Operating Systems that power a Smartphone, Part 1 – Introduction
This is the first in a three-part series on Operating Systems that power a Smartphone. Here the focus is on introducing the concept of a Smartphone in general and identifying a couple of operating systems like iOS, Android and Windows Mobile. In Part 2 other operating systems such as Blackberry, Symbian, Bada and Maemo will be talked about. And Part 3 includes an infographic on the history and facts related to the same.
Everytime I recall the time when mobile phones got introduced in India, I am pleasantly surprised to visualize the evolution graph. But then, that’s technology for you!
Do you remember your first mobile phone? I definitely do, with every detail intact! Also, I remember reading about phones which work like handheld computers, the Smart Phones and how I longed to own one, someday.
Anyhow, the smartphones are here! And almost everyone of us, is well informed of the latest mobile devices available on the shelf. Of course, the number of smartphones available at present is huge. The factor which has always kept me curious is that these phones are well complimented by a large variety of Operating systems. To top that, these operating systems have latest versions releasing every now and then.
According to Wikipedia, a smartphone is a mobile phone that offers more advanced computing ability and connectivity than a contemporary basic feature phone. Smartphones and feature phones may be thought of as handheld computers integrated with a mobile telephone, but while most feature phones are able to run applications based on platforms such as Java ME, a smartphone usually allows the user to install and run more advanced applications. Smartphones run complete operating system software providing a platform for application developers.
Now that we understand the concept of a Smartphone, let’s list and get to know the operating systems that power almost all the smartphones available in the market.
iOS known as iPhone OS is Apple’s mobile operating system. iOS is derived from Mac OS X, with which it shares the Darwin foundation, and is therefore a Unix-like operating system by nature. Developed originally for the iPhone, it has since been used on the iPod Touch, iPad and Apple TV.
The user interface of iOS is based on the concept of direct manipulation, using multi-touch gestures. Interface control elements consist of sliders, switches, and buttons. The response to user input is immediate and provides a fluid interface. Interaction with the OS includes gestures such as swiping, tapping, pinching, and reverse pinching. Internal accelerometers are used by some applications to respond to shaking the device (one common result is the undo command) or rotating it in three dimensions (one common result is switching from portrait to landscape mode).
The latest version iOS 4 introduced multitasking, threaded email, and several business-oriented features.
P.S. iOS is only found in Apple products.
Android is a mobile operating system initially developed by Android Inc. Android was purchased by Google in 2005. Android is based upon a modified version of the Linux kernel. Google and other members of the Open Handset Alliance collaborated to develop and release Android to the world.
Google with HTC launched their first hardware product i.e. a mobile phone called Nexus One.

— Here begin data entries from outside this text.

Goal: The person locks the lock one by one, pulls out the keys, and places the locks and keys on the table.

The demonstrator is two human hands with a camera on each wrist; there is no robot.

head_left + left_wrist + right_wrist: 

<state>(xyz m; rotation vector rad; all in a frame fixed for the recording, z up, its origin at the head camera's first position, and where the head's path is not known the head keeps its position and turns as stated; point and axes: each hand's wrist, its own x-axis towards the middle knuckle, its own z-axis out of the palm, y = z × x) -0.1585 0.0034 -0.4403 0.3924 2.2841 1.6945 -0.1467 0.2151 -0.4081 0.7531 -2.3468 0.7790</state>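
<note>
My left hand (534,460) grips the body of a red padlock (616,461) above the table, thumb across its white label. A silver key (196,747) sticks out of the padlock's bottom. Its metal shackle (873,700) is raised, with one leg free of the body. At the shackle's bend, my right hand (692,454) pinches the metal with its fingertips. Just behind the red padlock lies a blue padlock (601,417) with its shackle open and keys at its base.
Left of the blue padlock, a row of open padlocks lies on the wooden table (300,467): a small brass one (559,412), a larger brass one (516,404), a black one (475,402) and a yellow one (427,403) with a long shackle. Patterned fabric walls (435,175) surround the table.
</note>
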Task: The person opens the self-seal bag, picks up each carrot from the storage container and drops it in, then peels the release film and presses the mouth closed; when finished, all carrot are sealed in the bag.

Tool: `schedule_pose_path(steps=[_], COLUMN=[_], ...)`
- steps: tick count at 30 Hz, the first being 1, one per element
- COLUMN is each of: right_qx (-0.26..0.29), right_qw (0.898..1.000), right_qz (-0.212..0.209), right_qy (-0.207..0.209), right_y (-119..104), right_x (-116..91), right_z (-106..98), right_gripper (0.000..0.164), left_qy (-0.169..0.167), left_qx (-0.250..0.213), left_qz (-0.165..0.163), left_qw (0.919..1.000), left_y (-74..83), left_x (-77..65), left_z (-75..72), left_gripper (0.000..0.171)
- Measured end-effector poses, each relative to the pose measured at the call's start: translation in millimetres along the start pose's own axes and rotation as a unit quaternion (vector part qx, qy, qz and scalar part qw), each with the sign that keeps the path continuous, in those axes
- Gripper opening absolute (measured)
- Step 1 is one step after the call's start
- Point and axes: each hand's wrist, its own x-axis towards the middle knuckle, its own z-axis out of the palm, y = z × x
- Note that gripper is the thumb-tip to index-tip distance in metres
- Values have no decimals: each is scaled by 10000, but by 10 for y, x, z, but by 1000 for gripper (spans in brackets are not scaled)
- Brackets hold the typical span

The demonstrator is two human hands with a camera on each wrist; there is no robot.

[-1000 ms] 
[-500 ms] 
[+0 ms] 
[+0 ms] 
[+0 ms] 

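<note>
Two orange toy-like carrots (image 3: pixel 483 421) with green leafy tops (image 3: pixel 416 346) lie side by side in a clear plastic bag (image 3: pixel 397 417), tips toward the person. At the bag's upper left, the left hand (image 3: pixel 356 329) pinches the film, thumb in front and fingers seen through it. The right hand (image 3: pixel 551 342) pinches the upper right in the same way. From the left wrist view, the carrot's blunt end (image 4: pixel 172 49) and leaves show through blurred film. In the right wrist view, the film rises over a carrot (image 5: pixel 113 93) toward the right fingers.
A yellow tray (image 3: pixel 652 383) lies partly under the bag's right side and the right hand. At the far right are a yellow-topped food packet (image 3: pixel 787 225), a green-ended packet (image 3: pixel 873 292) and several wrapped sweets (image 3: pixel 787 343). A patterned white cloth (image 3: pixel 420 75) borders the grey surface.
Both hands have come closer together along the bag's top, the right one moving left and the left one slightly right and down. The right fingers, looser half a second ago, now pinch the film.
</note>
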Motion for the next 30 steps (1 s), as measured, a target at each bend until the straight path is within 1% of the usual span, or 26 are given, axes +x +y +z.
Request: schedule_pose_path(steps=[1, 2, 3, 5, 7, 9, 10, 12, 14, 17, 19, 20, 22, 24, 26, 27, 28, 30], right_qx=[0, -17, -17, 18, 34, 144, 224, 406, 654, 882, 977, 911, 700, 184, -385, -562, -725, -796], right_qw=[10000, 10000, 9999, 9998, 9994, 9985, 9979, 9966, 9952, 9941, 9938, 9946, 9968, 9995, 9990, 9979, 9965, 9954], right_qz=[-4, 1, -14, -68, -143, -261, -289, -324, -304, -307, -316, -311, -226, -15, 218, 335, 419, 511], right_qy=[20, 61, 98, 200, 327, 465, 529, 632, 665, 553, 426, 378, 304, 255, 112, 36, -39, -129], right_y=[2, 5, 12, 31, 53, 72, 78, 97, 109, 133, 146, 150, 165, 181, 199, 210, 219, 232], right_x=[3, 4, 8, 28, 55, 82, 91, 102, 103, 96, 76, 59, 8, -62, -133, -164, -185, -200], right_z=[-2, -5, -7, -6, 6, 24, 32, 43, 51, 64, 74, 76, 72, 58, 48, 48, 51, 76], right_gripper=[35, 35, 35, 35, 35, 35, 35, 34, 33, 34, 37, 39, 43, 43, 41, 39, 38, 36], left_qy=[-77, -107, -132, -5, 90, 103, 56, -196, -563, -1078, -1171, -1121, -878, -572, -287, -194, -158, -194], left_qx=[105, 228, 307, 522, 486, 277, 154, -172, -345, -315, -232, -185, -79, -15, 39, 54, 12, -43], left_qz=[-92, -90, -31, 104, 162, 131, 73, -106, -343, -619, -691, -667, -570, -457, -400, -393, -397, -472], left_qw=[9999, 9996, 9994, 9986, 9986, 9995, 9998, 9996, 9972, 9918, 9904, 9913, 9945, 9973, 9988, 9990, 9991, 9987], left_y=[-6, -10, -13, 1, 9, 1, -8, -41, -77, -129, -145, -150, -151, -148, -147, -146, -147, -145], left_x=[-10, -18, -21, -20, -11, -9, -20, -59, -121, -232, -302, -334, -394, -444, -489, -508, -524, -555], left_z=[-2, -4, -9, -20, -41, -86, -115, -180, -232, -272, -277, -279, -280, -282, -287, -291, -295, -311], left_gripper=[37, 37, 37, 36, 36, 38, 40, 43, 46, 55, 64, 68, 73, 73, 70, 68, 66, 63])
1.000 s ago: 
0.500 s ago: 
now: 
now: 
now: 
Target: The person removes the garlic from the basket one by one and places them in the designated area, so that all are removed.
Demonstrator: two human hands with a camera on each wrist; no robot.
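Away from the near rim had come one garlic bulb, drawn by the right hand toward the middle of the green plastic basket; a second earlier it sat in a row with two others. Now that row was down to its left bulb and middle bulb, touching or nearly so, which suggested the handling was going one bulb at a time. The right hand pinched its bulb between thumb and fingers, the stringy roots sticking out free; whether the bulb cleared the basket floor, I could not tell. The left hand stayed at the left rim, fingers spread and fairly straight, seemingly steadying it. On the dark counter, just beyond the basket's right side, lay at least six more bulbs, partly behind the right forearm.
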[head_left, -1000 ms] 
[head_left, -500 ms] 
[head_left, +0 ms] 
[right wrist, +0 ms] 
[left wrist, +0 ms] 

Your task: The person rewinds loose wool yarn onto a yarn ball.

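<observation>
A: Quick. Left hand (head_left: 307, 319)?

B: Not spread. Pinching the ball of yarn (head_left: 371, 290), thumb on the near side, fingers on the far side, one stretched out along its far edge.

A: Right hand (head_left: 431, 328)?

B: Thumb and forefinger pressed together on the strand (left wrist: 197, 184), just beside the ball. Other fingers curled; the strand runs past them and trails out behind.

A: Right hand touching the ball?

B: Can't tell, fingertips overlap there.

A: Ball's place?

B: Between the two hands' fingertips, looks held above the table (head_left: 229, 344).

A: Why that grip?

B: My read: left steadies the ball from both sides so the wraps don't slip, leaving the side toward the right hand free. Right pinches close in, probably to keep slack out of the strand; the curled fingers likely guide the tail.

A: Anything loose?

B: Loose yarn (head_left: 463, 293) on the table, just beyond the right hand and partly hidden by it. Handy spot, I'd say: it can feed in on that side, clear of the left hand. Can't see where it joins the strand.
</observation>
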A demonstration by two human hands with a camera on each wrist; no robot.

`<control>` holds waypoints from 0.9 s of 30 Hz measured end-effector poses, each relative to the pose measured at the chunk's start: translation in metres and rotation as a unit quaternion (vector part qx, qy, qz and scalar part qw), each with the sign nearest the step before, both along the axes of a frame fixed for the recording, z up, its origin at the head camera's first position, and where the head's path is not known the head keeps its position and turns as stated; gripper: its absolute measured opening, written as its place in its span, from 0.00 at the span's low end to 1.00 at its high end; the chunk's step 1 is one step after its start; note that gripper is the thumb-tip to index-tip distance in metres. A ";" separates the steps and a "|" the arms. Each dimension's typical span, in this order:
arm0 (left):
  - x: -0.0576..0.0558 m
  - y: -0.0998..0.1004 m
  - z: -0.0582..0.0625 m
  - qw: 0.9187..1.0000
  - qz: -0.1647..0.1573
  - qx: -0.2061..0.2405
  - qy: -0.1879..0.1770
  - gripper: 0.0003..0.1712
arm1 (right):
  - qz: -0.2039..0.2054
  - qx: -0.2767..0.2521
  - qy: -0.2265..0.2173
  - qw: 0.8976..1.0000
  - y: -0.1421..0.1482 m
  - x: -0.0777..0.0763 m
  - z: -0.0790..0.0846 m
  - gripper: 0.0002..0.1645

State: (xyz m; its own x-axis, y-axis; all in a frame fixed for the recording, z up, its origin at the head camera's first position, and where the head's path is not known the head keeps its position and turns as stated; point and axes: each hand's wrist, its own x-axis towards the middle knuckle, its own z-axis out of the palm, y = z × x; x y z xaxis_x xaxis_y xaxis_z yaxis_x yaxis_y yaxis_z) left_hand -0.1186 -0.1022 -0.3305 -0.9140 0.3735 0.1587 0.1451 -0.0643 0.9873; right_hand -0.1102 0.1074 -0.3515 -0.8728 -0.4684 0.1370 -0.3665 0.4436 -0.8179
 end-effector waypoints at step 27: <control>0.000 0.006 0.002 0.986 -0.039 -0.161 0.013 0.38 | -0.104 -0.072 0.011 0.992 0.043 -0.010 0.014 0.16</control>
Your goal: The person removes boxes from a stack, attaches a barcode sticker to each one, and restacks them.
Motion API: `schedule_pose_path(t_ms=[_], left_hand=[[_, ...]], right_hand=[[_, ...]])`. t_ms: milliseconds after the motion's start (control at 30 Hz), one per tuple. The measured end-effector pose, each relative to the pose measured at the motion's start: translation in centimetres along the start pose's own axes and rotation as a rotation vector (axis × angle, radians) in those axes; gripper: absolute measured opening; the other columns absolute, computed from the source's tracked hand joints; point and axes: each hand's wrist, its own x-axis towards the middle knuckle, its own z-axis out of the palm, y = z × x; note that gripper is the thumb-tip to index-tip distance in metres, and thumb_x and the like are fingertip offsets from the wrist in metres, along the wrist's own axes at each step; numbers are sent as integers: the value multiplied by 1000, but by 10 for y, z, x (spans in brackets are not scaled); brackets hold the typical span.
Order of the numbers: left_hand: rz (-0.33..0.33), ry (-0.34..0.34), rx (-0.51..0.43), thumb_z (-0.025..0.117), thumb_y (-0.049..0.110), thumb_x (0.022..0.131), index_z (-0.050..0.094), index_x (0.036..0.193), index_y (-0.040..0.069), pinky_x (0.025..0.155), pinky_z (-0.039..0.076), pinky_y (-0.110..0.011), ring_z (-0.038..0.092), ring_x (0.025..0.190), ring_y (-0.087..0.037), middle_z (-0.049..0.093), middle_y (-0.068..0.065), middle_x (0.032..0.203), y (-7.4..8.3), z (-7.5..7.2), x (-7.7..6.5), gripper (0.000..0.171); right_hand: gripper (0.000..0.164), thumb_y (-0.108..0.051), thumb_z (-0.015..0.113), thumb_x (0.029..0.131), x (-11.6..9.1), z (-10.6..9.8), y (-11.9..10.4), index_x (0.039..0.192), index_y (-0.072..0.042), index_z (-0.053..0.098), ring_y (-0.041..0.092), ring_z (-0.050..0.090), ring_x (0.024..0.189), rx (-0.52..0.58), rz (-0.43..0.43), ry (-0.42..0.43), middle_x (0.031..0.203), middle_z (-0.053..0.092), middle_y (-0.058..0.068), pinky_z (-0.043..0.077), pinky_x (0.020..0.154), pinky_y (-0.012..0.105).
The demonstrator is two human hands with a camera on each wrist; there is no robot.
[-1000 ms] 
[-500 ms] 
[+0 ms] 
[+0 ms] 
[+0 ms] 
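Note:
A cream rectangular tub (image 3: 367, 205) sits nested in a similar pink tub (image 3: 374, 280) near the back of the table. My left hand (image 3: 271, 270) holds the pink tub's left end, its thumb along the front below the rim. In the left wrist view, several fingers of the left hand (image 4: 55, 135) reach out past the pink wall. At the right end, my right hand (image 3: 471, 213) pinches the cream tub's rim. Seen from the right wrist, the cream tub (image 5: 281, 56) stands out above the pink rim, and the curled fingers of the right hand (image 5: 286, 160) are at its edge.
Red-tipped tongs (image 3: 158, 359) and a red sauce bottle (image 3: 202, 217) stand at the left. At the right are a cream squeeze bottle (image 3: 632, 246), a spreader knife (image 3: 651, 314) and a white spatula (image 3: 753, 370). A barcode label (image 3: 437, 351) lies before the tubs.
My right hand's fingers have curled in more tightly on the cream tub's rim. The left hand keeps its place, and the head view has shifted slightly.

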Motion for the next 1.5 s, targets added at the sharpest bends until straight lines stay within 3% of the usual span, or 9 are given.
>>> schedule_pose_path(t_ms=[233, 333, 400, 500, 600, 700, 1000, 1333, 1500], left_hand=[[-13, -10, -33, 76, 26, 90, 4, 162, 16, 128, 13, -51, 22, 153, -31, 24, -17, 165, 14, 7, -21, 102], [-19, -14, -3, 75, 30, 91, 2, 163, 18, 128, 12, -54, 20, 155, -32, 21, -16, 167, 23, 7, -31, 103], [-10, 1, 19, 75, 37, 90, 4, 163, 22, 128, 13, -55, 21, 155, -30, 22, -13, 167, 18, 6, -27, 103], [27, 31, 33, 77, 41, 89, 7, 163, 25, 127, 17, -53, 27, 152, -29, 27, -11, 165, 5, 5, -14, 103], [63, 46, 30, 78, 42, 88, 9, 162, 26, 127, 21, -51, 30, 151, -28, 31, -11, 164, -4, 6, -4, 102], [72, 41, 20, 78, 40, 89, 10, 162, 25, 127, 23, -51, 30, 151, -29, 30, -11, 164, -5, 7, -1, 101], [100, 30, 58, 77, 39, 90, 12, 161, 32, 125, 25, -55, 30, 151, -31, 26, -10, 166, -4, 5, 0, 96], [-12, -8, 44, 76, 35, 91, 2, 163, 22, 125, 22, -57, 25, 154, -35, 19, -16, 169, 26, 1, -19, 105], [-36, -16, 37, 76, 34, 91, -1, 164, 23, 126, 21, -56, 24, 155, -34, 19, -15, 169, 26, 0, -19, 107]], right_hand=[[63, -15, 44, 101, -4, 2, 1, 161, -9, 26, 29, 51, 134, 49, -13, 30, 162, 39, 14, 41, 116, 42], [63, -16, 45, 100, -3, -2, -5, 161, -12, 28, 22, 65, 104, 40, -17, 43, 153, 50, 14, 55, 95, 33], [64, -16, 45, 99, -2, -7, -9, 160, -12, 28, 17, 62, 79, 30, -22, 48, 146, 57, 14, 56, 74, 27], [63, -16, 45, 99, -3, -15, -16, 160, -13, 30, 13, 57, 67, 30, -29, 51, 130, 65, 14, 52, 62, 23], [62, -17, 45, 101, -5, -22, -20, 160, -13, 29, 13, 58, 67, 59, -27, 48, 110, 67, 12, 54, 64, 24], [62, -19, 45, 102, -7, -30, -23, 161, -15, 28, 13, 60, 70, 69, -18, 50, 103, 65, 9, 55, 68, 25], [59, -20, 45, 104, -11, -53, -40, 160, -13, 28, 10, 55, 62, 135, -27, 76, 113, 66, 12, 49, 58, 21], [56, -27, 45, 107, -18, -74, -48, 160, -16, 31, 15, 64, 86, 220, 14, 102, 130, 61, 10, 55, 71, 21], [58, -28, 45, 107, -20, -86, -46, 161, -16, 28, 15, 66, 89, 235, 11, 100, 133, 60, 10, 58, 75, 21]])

The Phone got very short life span as Google removed it from market after few months of its launch.
The Android operating system software stack consists of Java applications running on a Java based object oriented application framework on top of Java core libraries running on a Dalvik virtual machine featuring JIT compilation.
The latest version available is Android 3.0 nicknamed Honeycomb.
Android is found in large number of hardware from Texas Instruments, Broadcom Corporation, Google, HTC, Intel, LG, Marvell Technology Group, Motorola, Nvidia, Qualcomm, Samsung Electronics, Sprint Nextel, T-Mobile, PacketVideo, ARM Holdings, Atheros Communications, Asustek Computer Inc, Garmin Ltd, Softbank, Sony Ericsson, Toshiba Corp, and Vodafone Group Plc.
Windows Mobile is a mobile operating system developed by Microsoft that was for use in smartphones and mobile devices, but is being phased out to specialized markets. It is designed to be somewhat similar to desktop versions of Windows, feature-wise and aesthetically. Additionally, third-party software development is available for Windows Mobile, and software applications can be purchased via the Windows Marketplace for Mobile.
Originally appearing as the Pocket PC 2000 operating system, most Windows Mobile devices come with a stylus pen, which is used to enter commands by tapping it on the screen.
The latest version available is Windows Phone 7 and it is renamed from Windows Mobile to Windows Phone. It is aimed at the consumer market instead of the enterprise market like its predecessor.
Currently Dell, HTC, LG and Samsung are manufacturing Windows Phone 7.